= WHAT THE TASK REQUIRES =
Print exactly the lines that run from the one containing "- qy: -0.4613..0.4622" to the final line of the data, both included, and print none of the pictures.
=== Begin Enclosure ===
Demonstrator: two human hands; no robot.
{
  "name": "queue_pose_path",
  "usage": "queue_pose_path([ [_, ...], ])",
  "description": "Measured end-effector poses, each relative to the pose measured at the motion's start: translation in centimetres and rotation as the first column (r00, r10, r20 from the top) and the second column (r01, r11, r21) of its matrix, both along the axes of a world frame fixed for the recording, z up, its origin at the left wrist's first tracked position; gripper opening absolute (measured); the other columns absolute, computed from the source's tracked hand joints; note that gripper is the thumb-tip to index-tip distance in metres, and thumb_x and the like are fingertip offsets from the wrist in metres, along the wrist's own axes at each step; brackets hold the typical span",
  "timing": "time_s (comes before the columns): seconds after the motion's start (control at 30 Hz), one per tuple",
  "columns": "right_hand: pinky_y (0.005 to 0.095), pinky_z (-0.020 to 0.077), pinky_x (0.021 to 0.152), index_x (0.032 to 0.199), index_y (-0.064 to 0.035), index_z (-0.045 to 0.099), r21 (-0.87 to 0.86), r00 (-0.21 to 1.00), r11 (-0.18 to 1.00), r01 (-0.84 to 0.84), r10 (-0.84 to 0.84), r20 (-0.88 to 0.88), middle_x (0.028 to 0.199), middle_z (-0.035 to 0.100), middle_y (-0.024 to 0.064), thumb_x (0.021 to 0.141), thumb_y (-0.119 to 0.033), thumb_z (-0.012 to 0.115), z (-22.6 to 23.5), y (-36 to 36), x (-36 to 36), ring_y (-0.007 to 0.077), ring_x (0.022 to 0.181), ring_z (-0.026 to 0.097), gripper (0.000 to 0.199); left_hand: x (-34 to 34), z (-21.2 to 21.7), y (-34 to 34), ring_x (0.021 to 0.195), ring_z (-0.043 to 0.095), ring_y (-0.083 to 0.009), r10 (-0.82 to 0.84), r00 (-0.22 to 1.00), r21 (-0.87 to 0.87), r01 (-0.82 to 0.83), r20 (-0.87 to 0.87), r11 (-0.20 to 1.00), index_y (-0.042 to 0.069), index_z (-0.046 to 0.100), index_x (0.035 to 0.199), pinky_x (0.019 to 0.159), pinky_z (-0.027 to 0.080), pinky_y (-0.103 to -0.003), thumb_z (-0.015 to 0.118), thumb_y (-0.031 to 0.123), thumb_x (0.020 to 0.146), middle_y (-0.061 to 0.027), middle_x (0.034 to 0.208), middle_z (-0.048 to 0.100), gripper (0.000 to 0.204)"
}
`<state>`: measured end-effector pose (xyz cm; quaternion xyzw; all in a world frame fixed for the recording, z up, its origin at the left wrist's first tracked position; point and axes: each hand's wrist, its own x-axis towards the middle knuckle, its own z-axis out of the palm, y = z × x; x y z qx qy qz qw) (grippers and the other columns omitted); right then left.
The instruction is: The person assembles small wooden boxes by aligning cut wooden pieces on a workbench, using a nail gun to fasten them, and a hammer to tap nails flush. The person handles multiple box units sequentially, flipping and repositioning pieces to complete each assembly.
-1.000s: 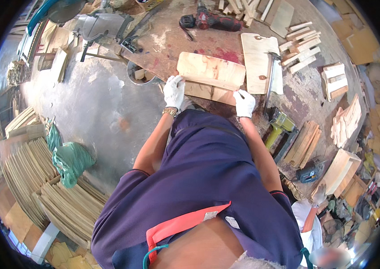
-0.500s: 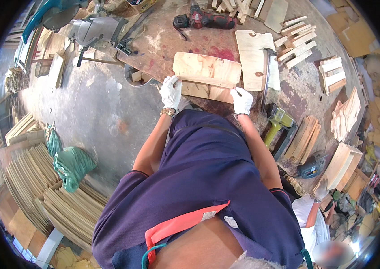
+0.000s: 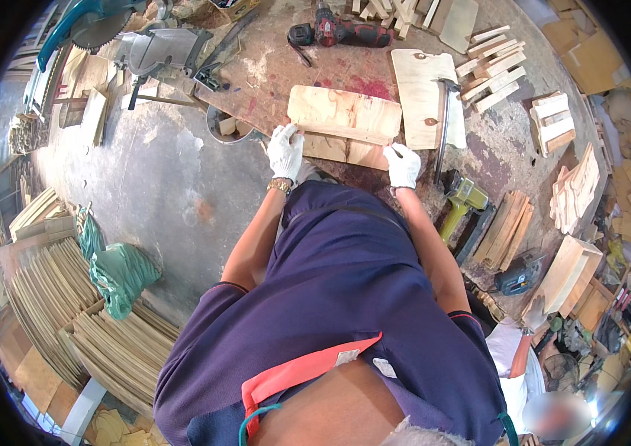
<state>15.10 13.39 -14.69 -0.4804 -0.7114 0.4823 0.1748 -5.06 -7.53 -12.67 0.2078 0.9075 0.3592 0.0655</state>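
Observation:
A pale wooden board [image 3: 345, 113] with darker grain lies in front of me on the workbench. Along its near edge runs a second, narrower wooden piece [image 3: 330, 148]; whether the two are joined I cannot tell. My left hand [image 3: 285, 154], in a white glove, pinches the near left corner of the board. At the near right corner my gloved right hand [image 3: 402, 165] has its fingers closed on the edge. To the right lies a wider wooden panel [image 3: 423, 89] with two knot-like dark spots, and a hammer-like tool with a long dark handle [image 3: 444, 130] rests across it.
A red and black cordless power tool [image 3: 341, 33] lies beyond the board. Right of me are a yellow-green nail gun [image 3: 464, 199], wooden strips [image 3: 505, 230] and a wooden box [image 3: 568, 271]. A mitre saw [image 3: 100, 30] stands far left. Another person's gloved hand [image 3: 535, 316] is lower right.

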Motion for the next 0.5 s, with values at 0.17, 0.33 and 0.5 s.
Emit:
queue_pose_path([
  [0.17, 0.0325, 0.0478, 0.060, 0.092, 0.0010, 0.077, 0.079, 0.999, 0.996, -0.052, 0.053, -0.008, 0.073, 0.070, 0.0106, 0.080, -0.020, 0.081, 0.1, 0.1, 0.0, 0.0169, 0.062, 0.062, 0.024, -0.1, 0.2, 0.1, 0.079, 0.060, -0.0332, 0.002, 1.000, -0.015, -0.002, 0.007, 1.000, 0.006, 0.064, 0.088, 0.072, 0.048, -0.043, 0.070, 0.014, 0.082, -0.0127, 0.082, 0.056, 0.011],
  [0.33, 0.0324, 0.0515, 0.068, 0.095, 0.0007, 0.077, -0.060, 0.999, 0.998, 0.017, -0.019, -0.027, 0.078, 0.073, 0.0106, 0.079, -0.018, 0.081, -0.5, 0.2, 0.4, 0.0179, 0.069, 0.066, 0.025, 0.1, 0.0, -0.1, 0.083, 0.060, -0.0343, 0.123, 0.991, 0.039, -0.121, -0.051, 0.992, 0.006, 0.060, 0.087, 0.074, 0.049, -0.044, 0.068, 0.013, 0.082, -0.0135, 0.083, 0.057, 0.012],
  [0.5, 0.0325, 0.0547, 0.076, 0.098, -0.0011, 0.077, 0.094, 1.000, 0.996, 0.001, -0.003, 0.021, 0.085, 0.076, 0.0129, 0.077, -0.017, 0.080, -1.2, 0.1, 1.3, 0.0225, 0.075, 0.070, 0.027, -0.6, -0.8, -1.1, 0.090, 0.059, -0.0367, 0.156, 0.987, -0.073, -0.154, 0.024, 0.985, 0.005, 0.060, 0.085, 0.080, 0.048, -0.046, 0.066, 0.019, 0.083, -0.0158, 0.089, 0.060, 0.015],
])
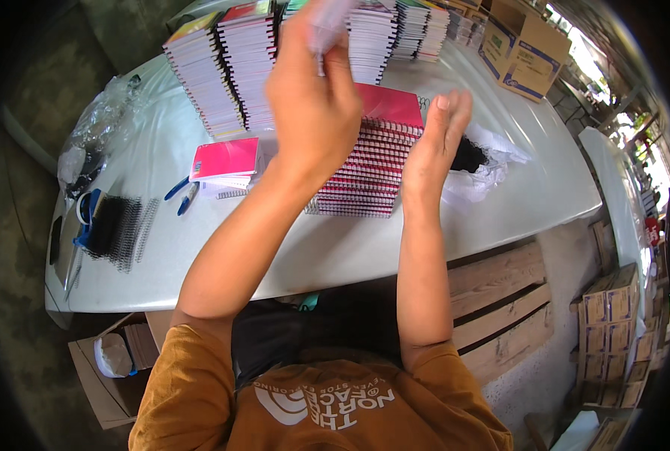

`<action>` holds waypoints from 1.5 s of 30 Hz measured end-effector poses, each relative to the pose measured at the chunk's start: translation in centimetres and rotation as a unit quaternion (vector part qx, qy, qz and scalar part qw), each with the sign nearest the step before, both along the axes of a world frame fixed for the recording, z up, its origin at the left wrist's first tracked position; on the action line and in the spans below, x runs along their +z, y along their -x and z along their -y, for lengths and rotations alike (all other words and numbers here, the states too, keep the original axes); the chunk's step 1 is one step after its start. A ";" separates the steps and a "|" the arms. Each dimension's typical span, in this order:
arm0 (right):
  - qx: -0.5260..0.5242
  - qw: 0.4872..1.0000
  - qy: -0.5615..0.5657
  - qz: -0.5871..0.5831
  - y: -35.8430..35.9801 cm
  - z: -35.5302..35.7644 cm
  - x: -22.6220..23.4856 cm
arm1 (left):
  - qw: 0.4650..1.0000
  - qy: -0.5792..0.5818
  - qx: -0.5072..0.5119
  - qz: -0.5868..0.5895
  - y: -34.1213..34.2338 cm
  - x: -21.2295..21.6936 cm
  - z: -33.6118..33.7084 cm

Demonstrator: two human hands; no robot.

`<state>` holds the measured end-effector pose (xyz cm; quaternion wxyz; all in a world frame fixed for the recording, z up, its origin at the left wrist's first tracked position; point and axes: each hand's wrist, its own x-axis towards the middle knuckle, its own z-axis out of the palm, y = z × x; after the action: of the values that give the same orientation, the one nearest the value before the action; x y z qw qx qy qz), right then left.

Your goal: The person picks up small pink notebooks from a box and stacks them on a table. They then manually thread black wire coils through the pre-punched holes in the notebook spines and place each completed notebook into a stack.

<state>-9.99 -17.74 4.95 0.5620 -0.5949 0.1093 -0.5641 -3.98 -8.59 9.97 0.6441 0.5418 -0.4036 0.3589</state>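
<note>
My left hand (316, 109) is raised over the table, fingers closed around a pale, whitish thing (330, 22) too blurred to make out. My right hand (436, 146) has its fingers stretched out and is at the right side of a tall stack of spiral-bound notebooks (372, 169) with red covers; whether it touches them I cannot tell. Part of that stack is hidden behind my left wrist. To the left of my left forearm lies a small pile of pink-covered notebooks (226, 159), with blue-handled pliers (181, 194) beside it.
Tall stacks of bound notebooks (233, 71) line the table's far side. Black wire spirals (117, 229) lie at the left, near crumpled clear plastic (98, 135). White plastic with something black (482, 161) sits at the right. An open cardboard box (523, 52) stands at the far right.
</note>
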 end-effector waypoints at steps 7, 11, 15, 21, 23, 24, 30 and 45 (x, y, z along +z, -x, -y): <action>-0.022 0.999 0.011 -0.021 -1.1 2.2 -3.1 | 0.940 -0.270 0.196 0.069 -0.6 -4.8 0.8; -0.088 0.996 0.030 -0.006 -1.9 1.8 -3.5 | 0.956 -0.171 0.206 -0.122 -2.7 -5.8 0.2; -0.194 0.974 0.100 0.052 -2.4 2.2 -4.6 | 0.964 -0.145 0.154 -0.161 -3.1 -6.2 -0.3; -0.146 0.984 0.040 0.097 -2.7 2.5 -5.0 | 0.974 -0.173 0.073 -0.125 -4.3 -6.4 -2.0; -0.109 0.990 0.032 0.089 -1.7 2.9 -4.3 | 0.969 -0.205 0.095 -0.102 -5.6 -5.9 -3.8; -0.160 0.979 0.120 0.039 -1.3 3.0 -3.7 | 0.964 -0.210 0.094 -0.130 -6.8 -5.6 -5.3; -0.055 0.990 0.117 0.050 -2.0 3.7 -5.4 | 0.954 -0.226 -0.033 -0.192 -7.1 -5.6 -7.5; -0.191 0.936 0.269 0.119 1.9 1.2 -5.5 | 0.793 -0.580 0.121 -0.142 -10.0 -6.9 -14.4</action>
<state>-11.90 -18.95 -0.59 0.2714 -0.6203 -0.0034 -0.7359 6.02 5.85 3.10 0.2107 0.9027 -0.3716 0.0514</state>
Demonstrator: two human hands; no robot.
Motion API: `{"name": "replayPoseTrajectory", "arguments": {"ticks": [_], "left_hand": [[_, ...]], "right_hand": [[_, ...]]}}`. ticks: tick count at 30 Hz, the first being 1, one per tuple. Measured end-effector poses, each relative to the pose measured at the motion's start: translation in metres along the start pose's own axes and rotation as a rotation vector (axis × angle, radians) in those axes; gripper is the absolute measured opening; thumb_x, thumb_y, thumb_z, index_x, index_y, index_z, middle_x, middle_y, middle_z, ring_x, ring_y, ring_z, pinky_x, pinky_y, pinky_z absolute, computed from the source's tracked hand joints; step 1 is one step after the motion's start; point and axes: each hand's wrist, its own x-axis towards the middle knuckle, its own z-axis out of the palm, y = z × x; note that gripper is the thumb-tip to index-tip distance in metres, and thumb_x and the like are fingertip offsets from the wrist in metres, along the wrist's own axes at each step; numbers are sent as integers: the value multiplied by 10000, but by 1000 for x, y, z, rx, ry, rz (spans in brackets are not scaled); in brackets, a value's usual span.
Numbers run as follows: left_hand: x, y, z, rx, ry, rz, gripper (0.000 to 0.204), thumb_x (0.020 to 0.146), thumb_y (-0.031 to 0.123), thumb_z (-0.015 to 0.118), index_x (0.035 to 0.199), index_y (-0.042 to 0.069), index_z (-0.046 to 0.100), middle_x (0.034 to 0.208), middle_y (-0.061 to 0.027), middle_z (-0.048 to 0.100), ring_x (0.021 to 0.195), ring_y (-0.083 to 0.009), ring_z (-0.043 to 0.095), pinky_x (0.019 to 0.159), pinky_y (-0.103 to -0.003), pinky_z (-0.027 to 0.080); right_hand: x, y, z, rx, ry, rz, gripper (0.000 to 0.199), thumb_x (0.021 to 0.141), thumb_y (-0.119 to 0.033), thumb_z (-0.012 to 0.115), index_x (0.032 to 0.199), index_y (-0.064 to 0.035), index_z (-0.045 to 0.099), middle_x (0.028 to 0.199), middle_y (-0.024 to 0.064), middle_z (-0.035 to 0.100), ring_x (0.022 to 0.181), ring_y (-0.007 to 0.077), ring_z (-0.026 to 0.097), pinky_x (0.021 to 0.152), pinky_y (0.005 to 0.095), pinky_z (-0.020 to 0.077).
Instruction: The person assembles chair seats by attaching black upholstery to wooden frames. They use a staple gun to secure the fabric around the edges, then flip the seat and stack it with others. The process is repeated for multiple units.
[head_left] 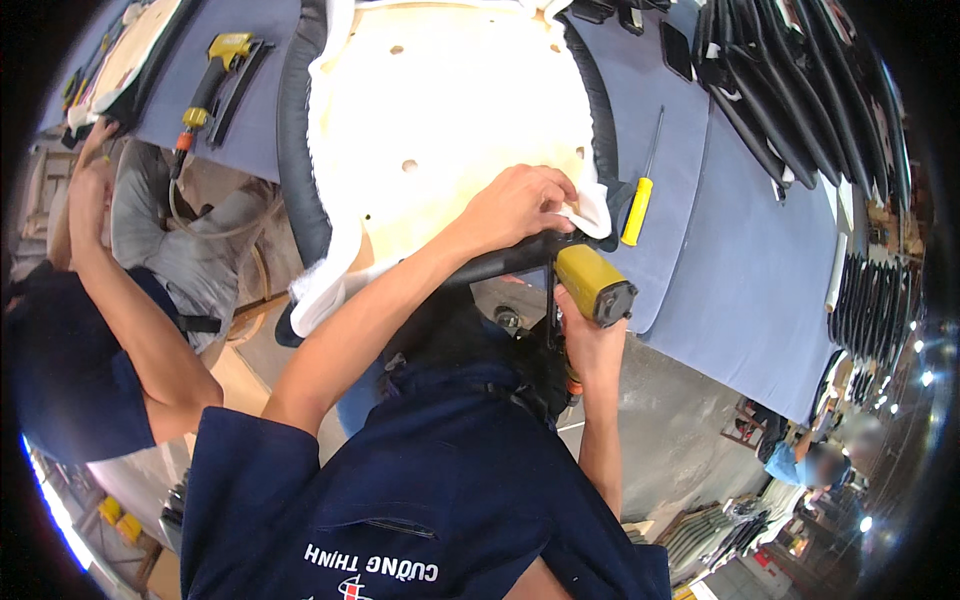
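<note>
A pale wooden seat panel [450,130] lies face up on the table, its edge wrapped in black covering [296,130] with a white fabric lining [322,300]. My left hand [522,205] reaches over its near right corner, fingers pinched on the white fabric flap [594,212] there. Just below that corner, my right hand [592,335] is wrapped round the handle of a yellow and black staple gun [590,280]. The gun's nose is close to the panel's near edge; whether it touches is hidden.
On the blue-grey padded table [740,270] lie a yellow-handled screwdriver [637,212], a phone [676,50] and, at the left, another staple gun [212,85] with a hose. Black padded panels [790,100] are stacked at far right. A co-worker [90,350] works on the left.
</note>
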Motion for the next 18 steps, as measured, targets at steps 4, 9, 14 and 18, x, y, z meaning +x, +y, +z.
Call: {"name": "replayPoseTrajectory", "arguments": {"ticks": [4,9,14,18], "left_hand": [[-3,-11,2,-143,57,47,287,761,133,878,740,-25,639,1128,-143,727,1015,-334,689,855,-400,546],[-6,-11,0,-237,135,51,268,694,73,892,781,8,646,1175,-132,671,1157,-300,628,989,-375,503],[-4,-20,-2,-317,315,54,227,759,106,872,869,27,690,1163,-119,658,1159,-272,623,1019,-373,489],[-2,-26,-1,-574,626,9,277,888,150,806,1088,22,663,1203,-107,624,1204,-213,589,1065,-353,467]], "right_hand": [[-3,5,5,-23,42,48,379,900,-157,788,1200,49,683,1101,145,740,1020,238,702,949,370,520],[-3,-1,2,-18,-45,79,407,915,-178,793,1233,47,675,1158,148,734,1064,234,695,977,371,513],[-8,-13,7,-48,-58,206,387,924,-173,788,1235,37,687,1198,146,730,1098,219,687,983,363,510],[-14,-4,15,-57,-45,79,399,921,-174,789,1238,46,684,1199,144,729,1097,217,685,982,366,510]]}}
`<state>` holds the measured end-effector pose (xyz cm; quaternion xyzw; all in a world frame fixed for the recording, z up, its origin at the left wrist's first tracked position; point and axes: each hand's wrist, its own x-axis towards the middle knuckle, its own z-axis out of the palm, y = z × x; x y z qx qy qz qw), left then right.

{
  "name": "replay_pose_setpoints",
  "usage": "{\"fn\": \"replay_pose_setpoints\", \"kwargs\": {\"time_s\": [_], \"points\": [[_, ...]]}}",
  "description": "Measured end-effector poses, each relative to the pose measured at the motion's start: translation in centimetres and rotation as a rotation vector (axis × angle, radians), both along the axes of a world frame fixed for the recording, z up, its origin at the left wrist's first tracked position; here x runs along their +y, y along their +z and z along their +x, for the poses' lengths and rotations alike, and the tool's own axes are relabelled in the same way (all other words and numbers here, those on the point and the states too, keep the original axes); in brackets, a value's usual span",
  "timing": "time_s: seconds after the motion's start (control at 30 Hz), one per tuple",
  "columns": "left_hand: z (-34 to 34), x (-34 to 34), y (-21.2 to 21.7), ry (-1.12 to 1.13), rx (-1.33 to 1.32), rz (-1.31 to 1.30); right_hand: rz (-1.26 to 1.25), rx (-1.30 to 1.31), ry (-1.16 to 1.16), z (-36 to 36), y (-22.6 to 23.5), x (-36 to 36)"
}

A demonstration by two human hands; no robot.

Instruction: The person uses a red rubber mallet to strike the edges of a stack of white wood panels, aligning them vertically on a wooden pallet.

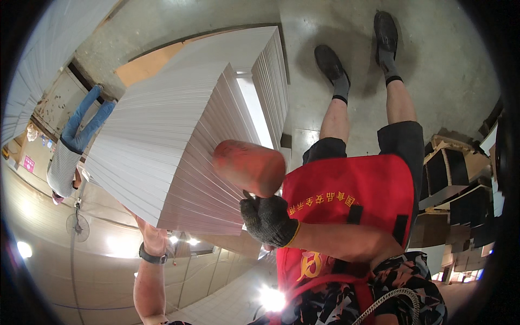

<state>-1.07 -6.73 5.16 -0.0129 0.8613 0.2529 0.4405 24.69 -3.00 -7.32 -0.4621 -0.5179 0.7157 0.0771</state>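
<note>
A tall stack of thin white boards [154, 124] fills the left and middle of the head view, its many edges fanned in fine lines. My right hand [271, 221], in a dark grey knitted glove, is closed around a worn red mallet [249, 167]. The thick cylindrical head is slightly blurred and overlaps the stack's right face; the handle is mostly hidden by the glove. Bare and wearing a dark wristwatch, my left hand [154, 238] lies against the stack's lower corner. Its fingers are stretched out and partly hidden by the boards.
A brown sheet [146, 64] lies beneath the stack on the grey concrete floor [346, 27]. Another person [73, 141] in a striped top and jeans stands at the left. At right are black and wooden panels [449, 173]. A red apron [346, 189] covers my front.
</note>
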Motion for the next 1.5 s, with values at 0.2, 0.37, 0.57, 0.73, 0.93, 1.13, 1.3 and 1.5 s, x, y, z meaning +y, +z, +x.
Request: {"fn": "replay_pose_setpoints", "kwargs": {"time_s": [0.2, 0.37, 0.57, 0.73, 0.93, 1.13, 1.3, 1.5], "points": [[-0.3, -0.7, 0.3, -0.023, -0.006, 0.002, 0.223, 0.038, 0.244, 0.7, -0.6, -0.3], [-0.2, -0.6, 0.2, -0.013, 0.030, 0.004, -0.132, -0.035, -0.069, -1.0, -2.5, -0.2], [0.1, 0.0, 0.0, 0.003, 0.001, 0.055, -0.343, -0.033, -0.052, -2.8, -3.5, 3.7], [-0.1, -0.4, 0.1, 0.071, -0.014, 0.046, -0.515, -0.104, -0.174, -2.7, -3.4, 2.9], [-0.7, -1.9, 1.0, 0.075, -0.036, 0.035, -0.391, -0.035, -0.089, -2.5, -4.1, 3.5], [-0.9, -2.0, 1.0, 0.021, -0.052, 0.015, -0.748, -0.178, -0.352, -3.6, -6.2, 5.5], [-0.5, -1.5, 0.8, 0.013, -0.010, -0.001, -0.620, -0.138, -0.271, -4.6, -8.0, 4.6], [-0.6, -1.1, 0.8, -0.017, -0.021, 0.009, -0.693, -0.127, -0.345, -4.3, -8.9, 4.0]]}}
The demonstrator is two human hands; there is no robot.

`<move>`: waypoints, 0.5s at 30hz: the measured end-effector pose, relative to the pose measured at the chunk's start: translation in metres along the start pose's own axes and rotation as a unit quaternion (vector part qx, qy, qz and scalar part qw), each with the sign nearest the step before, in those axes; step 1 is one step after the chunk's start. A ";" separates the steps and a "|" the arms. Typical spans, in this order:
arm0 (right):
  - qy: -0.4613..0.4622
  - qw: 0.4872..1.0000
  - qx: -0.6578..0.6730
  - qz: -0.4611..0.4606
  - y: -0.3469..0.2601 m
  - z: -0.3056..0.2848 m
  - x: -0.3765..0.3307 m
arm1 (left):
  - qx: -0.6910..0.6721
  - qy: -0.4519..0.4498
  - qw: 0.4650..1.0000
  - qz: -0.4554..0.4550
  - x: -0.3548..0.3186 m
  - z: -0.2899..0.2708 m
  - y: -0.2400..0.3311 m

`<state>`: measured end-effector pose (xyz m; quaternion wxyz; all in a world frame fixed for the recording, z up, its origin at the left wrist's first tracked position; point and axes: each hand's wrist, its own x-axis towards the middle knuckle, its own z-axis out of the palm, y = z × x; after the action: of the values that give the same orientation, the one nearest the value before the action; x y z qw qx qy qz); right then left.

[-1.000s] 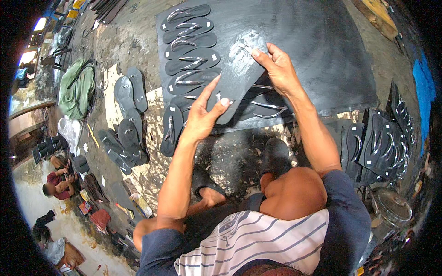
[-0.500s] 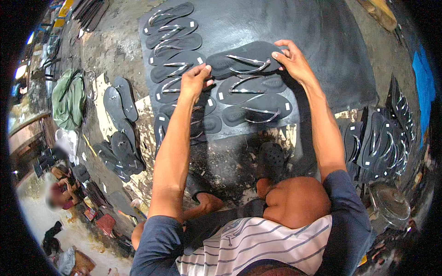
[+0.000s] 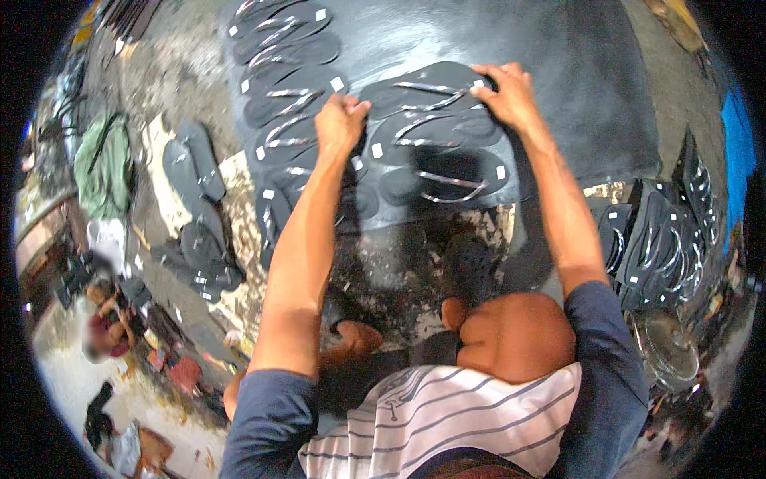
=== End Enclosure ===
= RESPONSE =
  - qy: -0.4613..0.4622
  - qw: 0.4872..1.0000
  - qx: -0.6578..0.6730
  - qz: -0.4611..0.4606
  - y: -0.3469..0.2601 m
  - z: -0.3056..0.2848 m
  - x: -0.3765..0.3307 m
arm1 (left):
  - qx: -0.6910..0.6721
  - qy: -0.4519..0.4498
  - qw: 0.4650..1.0000
  - qz: -0.4554..0.4550
  - x: -0.3548..0.3186 m
  - z: -0.2899..0.2708 m
  - y: -0.2400..0.3311 m

`<state>`: measured end-effector pose (xyz m; quaternion wxyz; all in a world frame fixed for the recording, z up, its origin at the left wrist's first tracked position; point and axes: each hand's wrist, its own x-axis towards the middle knuckle, its own z-axis out of the palm, y = z × x; after the action: of the values that give the same orientation, the one nearest the value before the action; x y z qw qx qy qz); right then left.

[-1.000s] 
[-0.500s] 
[+0.000s] 

The exercise is finished.